More than anyone else I have ever known, Julianna lived for and through love. When we started following her lead, things changed in an instant. We lived with intent; there was no time to waste.  We were still scared, but love was our weapon against fear, so her last eighteen months were glorious.  She thrived even as her body failed, and we lived a miracle: joy in the face of deepest pain. 

I have come to realize that Julianna was never mine to keep. She belonged to the Father who created her and the Son who saved her and the Spirit who shone so radiantly and unmistakably through her. 

She belonged to another place too, the place where there is no end,  where everything is as it was meant to be. She’s there now, running free.

Easter is not so much Easter to me now. It’s Resurrection Sunday, a promise that there is an end to all that is so deeply amiss in this world.

When it’s done, I’ll see her again — and she’ll run to me.

“The dream is ended- this is the morning.” 
― C.S. Lewis, The Last Battle

 

J — Do you want me to stand in front of the house and in front of all the people so that you can see me first?

M — Yes. I’ll be so happy to see you.

J — Will you run to me?

M — Yes. And I think you will run to me, too

J — I’ll run fast! (shakes her head back and forth to show me how fast she will run)

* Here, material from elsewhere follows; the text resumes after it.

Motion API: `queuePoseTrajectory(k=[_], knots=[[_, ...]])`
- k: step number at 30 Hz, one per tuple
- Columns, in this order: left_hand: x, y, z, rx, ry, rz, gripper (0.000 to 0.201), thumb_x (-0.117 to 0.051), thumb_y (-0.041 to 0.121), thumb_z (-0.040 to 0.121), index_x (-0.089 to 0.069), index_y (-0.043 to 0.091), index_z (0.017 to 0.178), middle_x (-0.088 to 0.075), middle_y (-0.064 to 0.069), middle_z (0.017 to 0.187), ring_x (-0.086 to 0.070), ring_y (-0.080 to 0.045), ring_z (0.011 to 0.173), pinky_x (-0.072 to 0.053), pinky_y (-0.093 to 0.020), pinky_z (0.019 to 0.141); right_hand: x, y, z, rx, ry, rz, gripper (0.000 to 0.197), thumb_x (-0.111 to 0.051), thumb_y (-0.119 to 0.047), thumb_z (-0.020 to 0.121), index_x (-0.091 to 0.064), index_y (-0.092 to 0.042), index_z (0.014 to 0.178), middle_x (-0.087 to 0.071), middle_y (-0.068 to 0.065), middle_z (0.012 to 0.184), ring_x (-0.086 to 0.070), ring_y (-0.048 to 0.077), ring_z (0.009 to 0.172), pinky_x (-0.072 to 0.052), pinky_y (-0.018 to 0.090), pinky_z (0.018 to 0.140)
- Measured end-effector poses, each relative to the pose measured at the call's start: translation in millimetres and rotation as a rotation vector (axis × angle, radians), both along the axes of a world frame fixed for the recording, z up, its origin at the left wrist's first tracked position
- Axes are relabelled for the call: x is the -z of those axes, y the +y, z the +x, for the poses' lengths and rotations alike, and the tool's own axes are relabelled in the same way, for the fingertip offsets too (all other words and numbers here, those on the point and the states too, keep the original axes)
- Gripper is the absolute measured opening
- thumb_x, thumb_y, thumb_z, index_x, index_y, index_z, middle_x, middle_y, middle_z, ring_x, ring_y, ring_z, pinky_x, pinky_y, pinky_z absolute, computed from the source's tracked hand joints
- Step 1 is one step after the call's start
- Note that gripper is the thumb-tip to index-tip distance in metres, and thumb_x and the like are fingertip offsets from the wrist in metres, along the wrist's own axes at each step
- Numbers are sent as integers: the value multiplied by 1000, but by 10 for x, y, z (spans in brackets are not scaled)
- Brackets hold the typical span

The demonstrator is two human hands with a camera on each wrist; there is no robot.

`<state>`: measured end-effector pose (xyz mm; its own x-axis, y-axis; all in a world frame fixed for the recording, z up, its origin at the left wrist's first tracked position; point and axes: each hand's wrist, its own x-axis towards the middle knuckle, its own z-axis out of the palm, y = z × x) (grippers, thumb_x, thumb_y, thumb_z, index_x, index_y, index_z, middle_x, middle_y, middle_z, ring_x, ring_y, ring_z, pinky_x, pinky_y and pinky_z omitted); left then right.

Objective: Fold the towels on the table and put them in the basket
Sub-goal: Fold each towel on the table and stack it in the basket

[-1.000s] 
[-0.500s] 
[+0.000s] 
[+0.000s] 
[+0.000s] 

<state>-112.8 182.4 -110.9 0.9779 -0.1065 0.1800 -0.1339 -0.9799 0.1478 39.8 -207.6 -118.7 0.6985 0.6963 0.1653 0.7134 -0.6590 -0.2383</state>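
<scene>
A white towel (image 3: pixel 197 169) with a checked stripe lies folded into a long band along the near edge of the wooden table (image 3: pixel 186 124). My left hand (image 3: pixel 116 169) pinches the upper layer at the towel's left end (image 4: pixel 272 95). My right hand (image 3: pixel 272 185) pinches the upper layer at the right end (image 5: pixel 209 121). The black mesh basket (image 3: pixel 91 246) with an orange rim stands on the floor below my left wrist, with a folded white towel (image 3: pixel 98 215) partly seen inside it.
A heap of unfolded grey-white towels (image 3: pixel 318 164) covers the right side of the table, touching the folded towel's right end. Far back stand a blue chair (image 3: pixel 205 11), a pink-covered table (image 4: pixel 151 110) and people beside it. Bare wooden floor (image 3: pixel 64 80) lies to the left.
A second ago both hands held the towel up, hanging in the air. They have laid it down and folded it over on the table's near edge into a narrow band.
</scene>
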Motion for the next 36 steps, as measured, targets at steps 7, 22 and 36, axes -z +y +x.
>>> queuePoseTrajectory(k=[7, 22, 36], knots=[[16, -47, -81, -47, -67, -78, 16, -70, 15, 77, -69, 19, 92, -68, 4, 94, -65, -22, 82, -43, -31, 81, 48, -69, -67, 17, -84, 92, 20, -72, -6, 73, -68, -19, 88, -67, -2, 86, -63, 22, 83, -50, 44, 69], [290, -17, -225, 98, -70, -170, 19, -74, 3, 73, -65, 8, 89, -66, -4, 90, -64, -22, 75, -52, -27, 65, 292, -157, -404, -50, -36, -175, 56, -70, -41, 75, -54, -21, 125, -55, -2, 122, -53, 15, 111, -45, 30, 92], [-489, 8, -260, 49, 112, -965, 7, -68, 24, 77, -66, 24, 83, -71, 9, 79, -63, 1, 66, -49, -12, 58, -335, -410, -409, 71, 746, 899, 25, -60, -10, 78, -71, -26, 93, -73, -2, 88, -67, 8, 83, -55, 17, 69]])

M — Yes, I think you will run so fast.

 

 

 

Purple Grape

Julianna named everything.

Her ponies were Strawberry, Candy and Beach Ball. Members of her little raccoon family (they benefitted from alliteration) were Ellie, Edward, Eliza (pronounced (EE-liza) and Edwin.

 

Edwin — or Edward??

 

She loved some words just for the way they sounded. This is why she named her glow-in-the-dark ceiling stars “concubines.” (I think she learned that word from “Mulan,” and I’m pretty sure she didn’t know what it meant…because I know I would remember that conversation.)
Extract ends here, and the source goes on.